DIRECTIONS:
In the records that follow, find the line with "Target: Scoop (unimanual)"; from there, retype every line exactly through the line with "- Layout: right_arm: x", which also belongs to the answer.

Dataset items
—————
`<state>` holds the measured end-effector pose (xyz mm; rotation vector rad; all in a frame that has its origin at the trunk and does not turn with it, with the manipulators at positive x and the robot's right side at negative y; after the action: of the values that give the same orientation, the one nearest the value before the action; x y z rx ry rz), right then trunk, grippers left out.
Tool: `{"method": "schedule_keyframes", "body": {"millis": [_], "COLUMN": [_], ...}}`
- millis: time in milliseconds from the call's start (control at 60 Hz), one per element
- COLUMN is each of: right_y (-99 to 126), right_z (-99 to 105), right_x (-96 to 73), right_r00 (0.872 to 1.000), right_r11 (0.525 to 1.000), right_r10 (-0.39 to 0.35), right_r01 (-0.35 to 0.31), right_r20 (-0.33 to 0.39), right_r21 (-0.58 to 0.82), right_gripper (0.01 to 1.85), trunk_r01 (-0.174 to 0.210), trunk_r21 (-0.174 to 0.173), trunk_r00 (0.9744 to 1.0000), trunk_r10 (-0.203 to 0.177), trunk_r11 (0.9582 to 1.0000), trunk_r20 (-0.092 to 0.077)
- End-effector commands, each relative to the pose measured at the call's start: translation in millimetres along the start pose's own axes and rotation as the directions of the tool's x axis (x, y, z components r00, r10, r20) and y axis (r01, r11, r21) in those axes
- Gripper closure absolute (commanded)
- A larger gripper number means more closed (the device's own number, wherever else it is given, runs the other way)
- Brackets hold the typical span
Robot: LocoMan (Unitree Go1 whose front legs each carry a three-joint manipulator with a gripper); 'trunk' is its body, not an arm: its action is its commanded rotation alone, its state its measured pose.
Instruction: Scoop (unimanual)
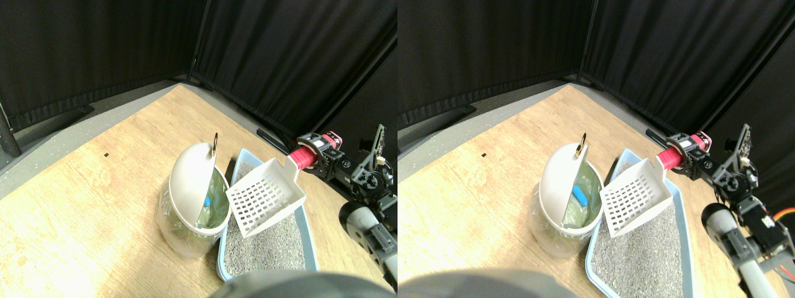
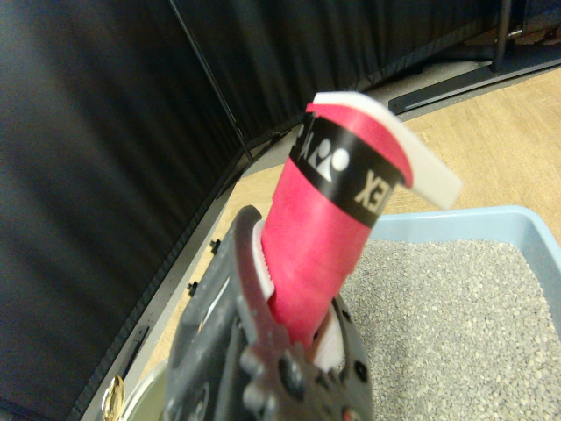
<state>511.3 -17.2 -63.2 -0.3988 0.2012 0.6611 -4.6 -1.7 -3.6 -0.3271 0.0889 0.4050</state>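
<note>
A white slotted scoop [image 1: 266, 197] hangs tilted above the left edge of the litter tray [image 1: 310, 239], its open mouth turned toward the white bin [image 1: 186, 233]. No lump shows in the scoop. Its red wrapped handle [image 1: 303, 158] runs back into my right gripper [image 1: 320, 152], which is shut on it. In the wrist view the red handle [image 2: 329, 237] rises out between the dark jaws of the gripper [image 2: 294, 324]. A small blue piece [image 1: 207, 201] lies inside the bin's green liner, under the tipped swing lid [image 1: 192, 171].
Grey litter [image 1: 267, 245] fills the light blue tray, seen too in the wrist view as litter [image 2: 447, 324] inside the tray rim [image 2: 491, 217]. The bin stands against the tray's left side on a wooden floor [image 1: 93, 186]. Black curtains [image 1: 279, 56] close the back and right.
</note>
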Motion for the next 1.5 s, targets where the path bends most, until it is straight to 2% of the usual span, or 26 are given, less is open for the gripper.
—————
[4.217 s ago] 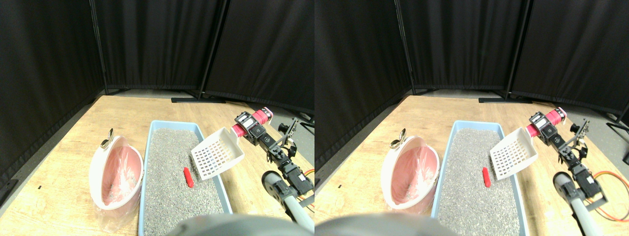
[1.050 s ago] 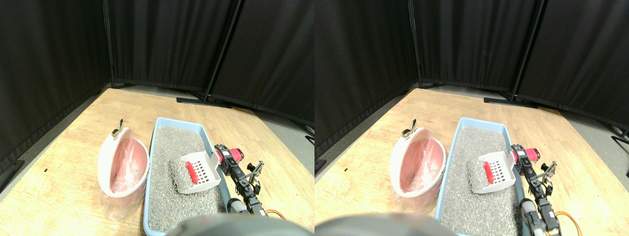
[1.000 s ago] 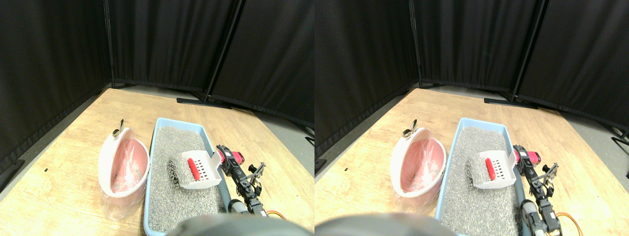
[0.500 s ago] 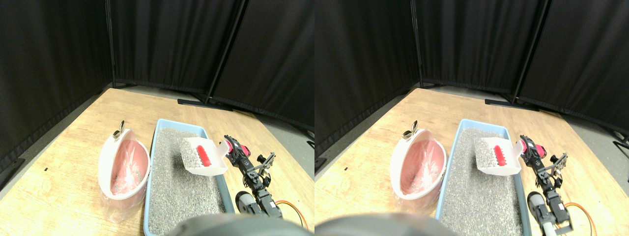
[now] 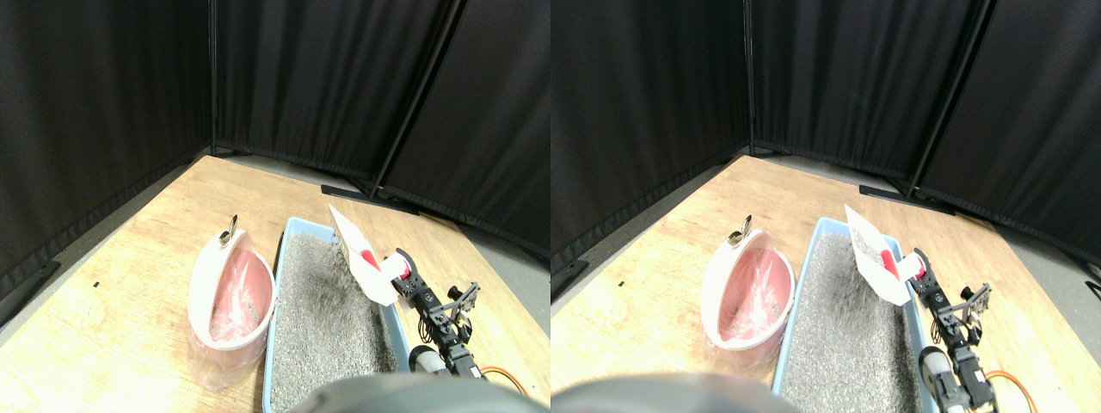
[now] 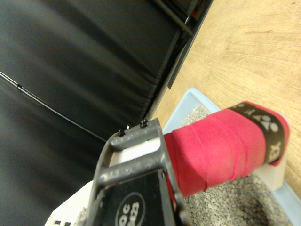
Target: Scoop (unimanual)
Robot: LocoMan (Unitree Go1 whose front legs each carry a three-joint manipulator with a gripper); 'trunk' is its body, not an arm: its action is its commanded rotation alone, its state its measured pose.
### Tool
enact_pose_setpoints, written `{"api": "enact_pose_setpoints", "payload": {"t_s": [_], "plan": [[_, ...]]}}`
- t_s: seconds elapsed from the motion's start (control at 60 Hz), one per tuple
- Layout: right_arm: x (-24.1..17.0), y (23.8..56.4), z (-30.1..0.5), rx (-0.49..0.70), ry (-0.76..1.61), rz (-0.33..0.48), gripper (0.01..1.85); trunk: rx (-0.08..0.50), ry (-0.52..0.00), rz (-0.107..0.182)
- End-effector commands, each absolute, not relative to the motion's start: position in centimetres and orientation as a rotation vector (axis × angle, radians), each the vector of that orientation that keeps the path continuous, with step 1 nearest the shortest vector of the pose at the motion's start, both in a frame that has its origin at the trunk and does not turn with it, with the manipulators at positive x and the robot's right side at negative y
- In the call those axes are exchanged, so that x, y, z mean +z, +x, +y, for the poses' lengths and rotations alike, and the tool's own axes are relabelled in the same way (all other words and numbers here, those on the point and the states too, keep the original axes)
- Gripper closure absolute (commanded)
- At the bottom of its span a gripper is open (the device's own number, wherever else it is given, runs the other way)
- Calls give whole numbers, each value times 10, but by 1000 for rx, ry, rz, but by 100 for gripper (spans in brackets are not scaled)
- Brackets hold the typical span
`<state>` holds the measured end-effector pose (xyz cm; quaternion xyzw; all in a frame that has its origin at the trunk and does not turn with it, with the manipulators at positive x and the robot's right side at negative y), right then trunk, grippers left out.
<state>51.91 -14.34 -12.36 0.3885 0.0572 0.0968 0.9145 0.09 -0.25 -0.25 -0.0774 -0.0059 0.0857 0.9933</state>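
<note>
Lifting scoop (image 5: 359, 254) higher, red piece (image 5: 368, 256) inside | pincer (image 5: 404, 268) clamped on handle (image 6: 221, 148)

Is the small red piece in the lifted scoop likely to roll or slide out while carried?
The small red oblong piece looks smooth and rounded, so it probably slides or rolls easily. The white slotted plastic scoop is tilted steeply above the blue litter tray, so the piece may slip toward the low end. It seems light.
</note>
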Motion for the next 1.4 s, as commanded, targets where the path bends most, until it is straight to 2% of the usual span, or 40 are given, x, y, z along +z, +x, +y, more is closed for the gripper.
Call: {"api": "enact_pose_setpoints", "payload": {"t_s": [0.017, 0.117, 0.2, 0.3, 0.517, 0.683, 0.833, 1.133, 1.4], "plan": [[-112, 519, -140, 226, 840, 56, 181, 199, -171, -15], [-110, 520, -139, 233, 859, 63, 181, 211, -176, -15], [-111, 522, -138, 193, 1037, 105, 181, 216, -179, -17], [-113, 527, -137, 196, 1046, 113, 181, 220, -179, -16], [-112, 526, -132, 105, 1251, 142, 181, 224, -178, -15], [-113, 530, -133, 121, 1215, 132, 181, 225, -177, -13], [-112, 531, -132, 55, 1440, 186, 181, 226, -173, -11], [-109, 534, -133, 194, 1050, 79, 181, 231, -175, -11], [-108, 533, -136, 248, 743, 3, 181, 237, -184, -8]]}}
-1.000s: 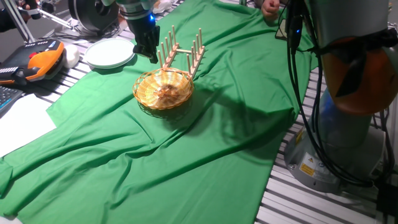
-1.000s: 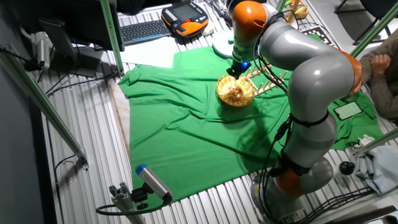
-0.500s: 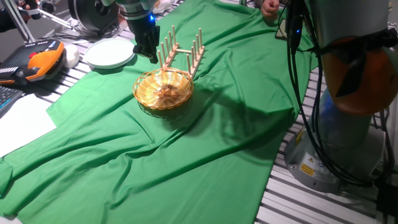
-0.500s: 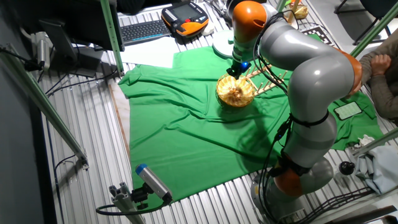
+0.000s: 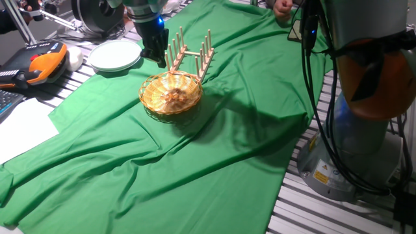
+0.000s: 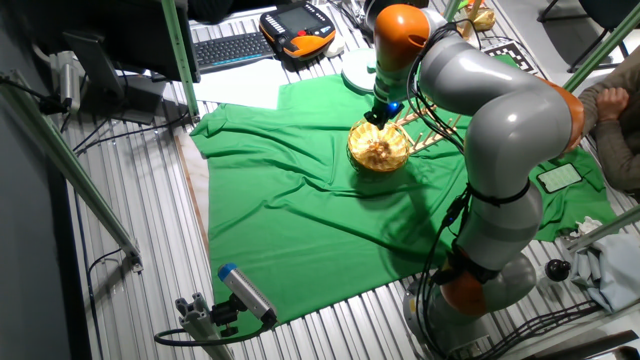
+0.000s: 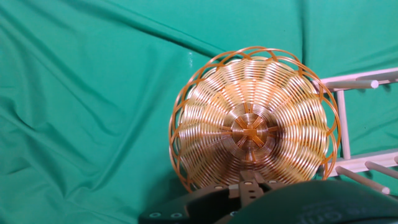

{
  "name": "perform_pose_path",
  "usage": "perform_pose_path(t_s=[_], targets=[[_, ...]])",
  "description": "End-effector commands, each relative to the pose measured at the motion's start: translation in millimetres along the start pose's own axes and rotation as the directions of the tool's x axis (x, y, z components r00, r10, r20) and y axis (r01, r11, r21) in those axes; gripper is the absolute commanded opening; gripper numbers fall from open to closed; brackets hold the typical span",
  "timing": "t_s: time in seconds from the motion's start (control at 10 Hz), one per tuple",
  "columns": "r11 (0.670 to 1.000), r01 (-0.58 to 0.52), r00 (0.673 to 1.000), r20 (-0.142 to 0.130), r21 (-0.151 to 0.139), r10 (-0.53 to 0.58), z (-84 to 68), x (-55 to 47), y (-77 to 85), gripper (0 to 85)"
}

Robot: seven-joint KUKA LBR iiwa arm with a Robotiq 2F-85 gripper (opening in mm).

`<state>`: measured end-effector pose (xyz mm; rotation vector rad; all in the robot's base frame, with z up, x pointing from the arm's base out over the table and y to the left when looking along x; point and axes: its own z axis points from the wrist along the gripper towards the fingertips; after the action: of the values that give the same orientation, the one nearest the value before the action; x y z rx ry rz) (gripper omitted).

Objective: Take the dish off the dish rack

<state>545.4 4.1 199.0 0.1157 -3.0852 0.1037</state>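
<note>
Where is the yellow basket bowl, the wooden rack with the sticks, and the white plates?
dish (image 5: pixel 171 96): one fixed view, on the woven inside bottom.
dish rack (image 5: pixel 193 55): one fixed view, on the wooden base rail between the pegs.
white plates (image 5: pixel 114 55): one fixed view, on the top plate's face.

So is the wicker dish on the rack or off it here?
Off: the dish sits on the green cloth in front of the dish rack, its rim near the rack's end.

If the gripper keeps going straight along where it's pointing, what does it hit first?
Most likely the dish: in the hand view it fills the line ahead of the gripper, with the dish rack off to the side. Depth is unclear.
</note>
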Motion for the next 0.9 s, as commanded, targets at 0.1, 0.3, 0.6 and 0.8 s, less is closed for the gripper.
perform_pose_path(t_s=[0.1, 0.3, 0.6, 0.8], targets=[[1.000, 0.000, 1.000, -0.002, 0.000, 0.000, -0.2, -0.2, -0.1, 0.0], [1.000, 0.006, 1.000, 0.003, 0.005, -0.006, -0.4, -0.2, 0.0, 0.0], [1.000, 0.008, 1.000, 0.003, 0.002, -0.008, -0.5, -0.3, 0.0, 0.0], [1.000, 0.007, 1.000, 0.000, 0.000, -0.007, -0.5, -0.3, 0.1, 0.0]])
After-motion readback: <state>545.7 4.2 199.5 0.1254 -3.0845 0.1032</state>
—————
SOLUTION BELOW:
Target: Scoop (unimanual)
Robot: LocoMan (Unitree Go1 whose front legs each carry a three-joint manipulator with a gripper); 'trunk' is its body, not an arm: its action is its commanded rotation alone, its state its measured pose.
### Tool
enact_pose_setpoints, written `{"api": "enact_pose_setpoints", "payload": {"t_s": [_], "plan": [[_, ...]]}}`
- t_s: seconds elapsed from the motion's start (control at 60 Hz), one per tuple
- Layout: right_arm: x (-24.1..17.0), y (23.8..56.4), z (-30.1..0.5), rx (-0.49..0.70), ry (-0.76..1.61), rz (-0.33..0.48), gripper (0.01..1.85); trunk: rx (-0.08..0.50), ry (-0.52..0.00), rz (-0.107..0.182)

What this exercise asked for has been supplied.